Fernly, great enumeration of some of the challenges!
I'm completely with you on the difficulty, and agree that this won't happen soon. Even so, 200 years ago the steam engine was just being developed; since then we've had the rest of the scientific, industrial, and information revolutions. So the question is what will happen 200 or 2000 years from now? A sunshade seems plausible on that time-frame, and the paper is one way to begin the conversation about such a project.
Here's some help: regolith is broken rock and dust on the ground. So no mining necessary - just earth movers (luna movers?) and a conveyor belt.
Probably the first thing you'd build would be - more mining equipment. Let the thing bootstrap itself, including the fabrication plant, the rail-gun and more mining equipment.
In 20 years you'd be ready to begin doing the rest of the project, but it would be much easier with the orders-of-magnitude larger infrastructure you'd bootstrapped.
Incidentally, NASA commissioned a study back in 1980 about self-replicating factories harvesting lunar regolith.

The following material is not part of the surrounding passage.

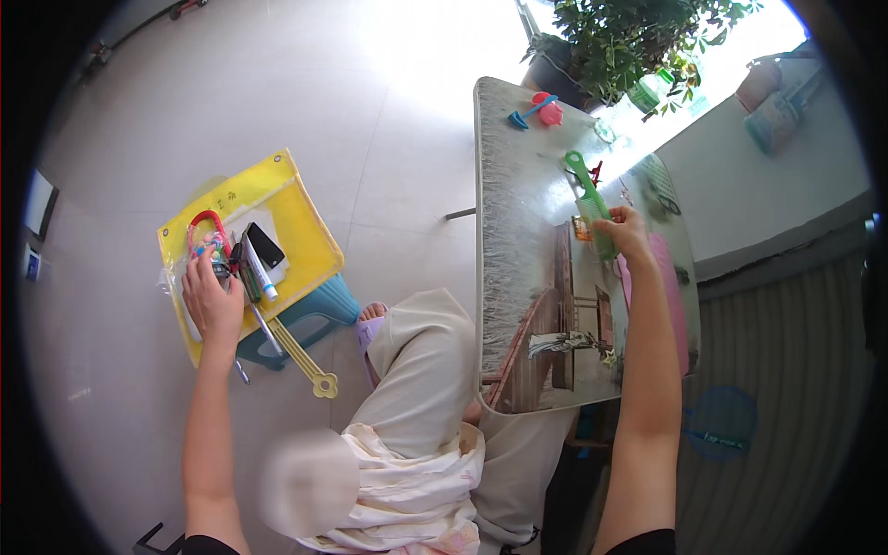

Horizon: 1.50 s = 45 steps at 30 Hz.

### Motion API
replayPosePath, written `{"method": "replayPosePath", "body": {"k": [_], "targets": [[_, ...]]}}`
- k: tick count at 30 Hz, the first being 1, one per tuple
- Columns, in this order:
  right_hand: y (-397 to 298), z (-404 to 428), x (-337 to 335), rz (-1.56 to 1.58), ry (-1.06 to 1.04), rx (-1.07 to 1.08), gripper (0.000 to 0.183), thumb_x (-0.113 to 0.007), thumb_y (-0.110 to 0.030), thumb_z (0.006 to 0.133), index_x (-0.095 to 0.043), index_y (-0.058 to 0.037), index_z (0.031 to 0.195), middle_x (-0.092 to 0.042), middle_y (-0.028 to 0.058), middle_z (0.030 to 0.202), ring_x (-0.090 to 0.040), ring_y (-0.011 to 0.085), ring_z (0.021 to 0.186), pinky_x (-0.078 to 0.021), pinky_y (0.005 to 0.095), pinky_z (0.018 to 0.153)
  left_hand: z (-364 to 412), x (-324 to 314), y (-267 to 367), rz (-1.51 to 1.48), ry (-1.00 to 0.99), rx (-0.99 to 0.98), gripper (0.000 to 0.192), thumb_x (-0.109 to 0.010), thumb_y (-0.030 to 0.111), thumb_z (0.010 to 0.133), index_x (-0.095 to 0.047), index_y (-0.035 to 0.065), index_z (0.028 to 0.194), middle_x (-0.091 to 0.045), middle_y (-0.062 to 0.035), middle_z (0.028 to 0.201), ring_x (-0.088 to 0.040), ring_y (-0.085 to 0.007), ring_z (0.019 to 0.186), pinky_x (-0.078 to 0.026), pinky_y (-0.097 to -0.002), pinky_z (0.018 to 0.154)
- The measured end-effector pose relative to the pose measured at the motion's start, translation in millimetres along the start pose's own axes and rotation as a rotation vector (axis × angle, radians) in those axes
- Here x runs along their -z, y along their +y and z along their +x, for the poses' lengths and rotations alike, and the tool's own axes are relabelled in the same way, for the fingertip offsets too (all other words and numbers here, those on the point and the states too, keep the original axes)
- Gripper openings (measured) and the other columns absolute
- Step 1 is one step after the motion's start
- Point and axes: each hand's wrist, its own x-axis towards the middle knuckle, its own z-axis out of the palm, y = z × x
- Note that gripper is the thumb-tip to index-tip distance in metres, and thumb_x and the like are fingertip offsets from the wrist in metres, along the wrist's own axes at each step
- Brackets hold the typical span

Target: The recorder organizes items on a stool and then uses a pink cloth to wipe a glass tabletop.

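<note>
My right hand [630, 234] is over the printed table, with thumb and fingers on the toothed end of a green comb [588, 182]. The comb's handle points away from me. Over at the left, my left hand [214, 297] rests on a pile atop a yellow zip document pouch [305, 239]. Its fingertips touch a clear packet of colourful small things [210, 244]; whether they grip it is hidden. Close by lie a red curved handle [207, 215], a white marker [261, 272], a black flat object [265, 244] and a pale yellow flower-ended stick [312, 368].
A blue plastic stool [326, 305] supports the pouch. On the table [513, 208] are a pink toy piece [549, 111], a blue toy scoop [519, 119], an orange packet [581, 229] and a pink sheet [671, 298]. A potted plant [610, 48] stands beyond the table's far end.
</note>
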Motion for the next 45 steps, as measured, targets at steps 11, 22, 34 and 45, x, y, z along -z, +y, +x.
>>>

It's quite good, and goes into excellent detail:
If we use the super cheap Proton rocket costing $16,620 per kg to lift into space. (from wikip) A tonne is 1000kg. Then this will come in at a price of 1.7^14-1.7^15 which I think is 170-1700 trillion dollars.
What about the impact of reduced insolation on photosynthesis? Wouldn't crop yields be lower? And what about reduced carbon sequestration via buried biomass? Not to mention ecosystem-wide impacts of reduced photosynthesis.
But as long as it's under control, I suppose that shading could be adjusted as appropriate.
One possibly overlooked problem with this is that alien races / robots may be able to see this sun shield from a vast distance. They will know that we are primitive people who have not yet figured out quantum dot solar and who still die from cancer.
No wait... if we put it up then we'll still have 50 or so years before this information reaches such alien planet. So we should be OK if we can figure those things out soon.
Given our current telescope technology, and assuming that others in the galaxy have the same thing, they could probably easily figure out that we're here - in the same amount of time. (Limit of light speed, and all that.)
And unless they've got FTL, it'll take awhile for them to do anything about it, anyway.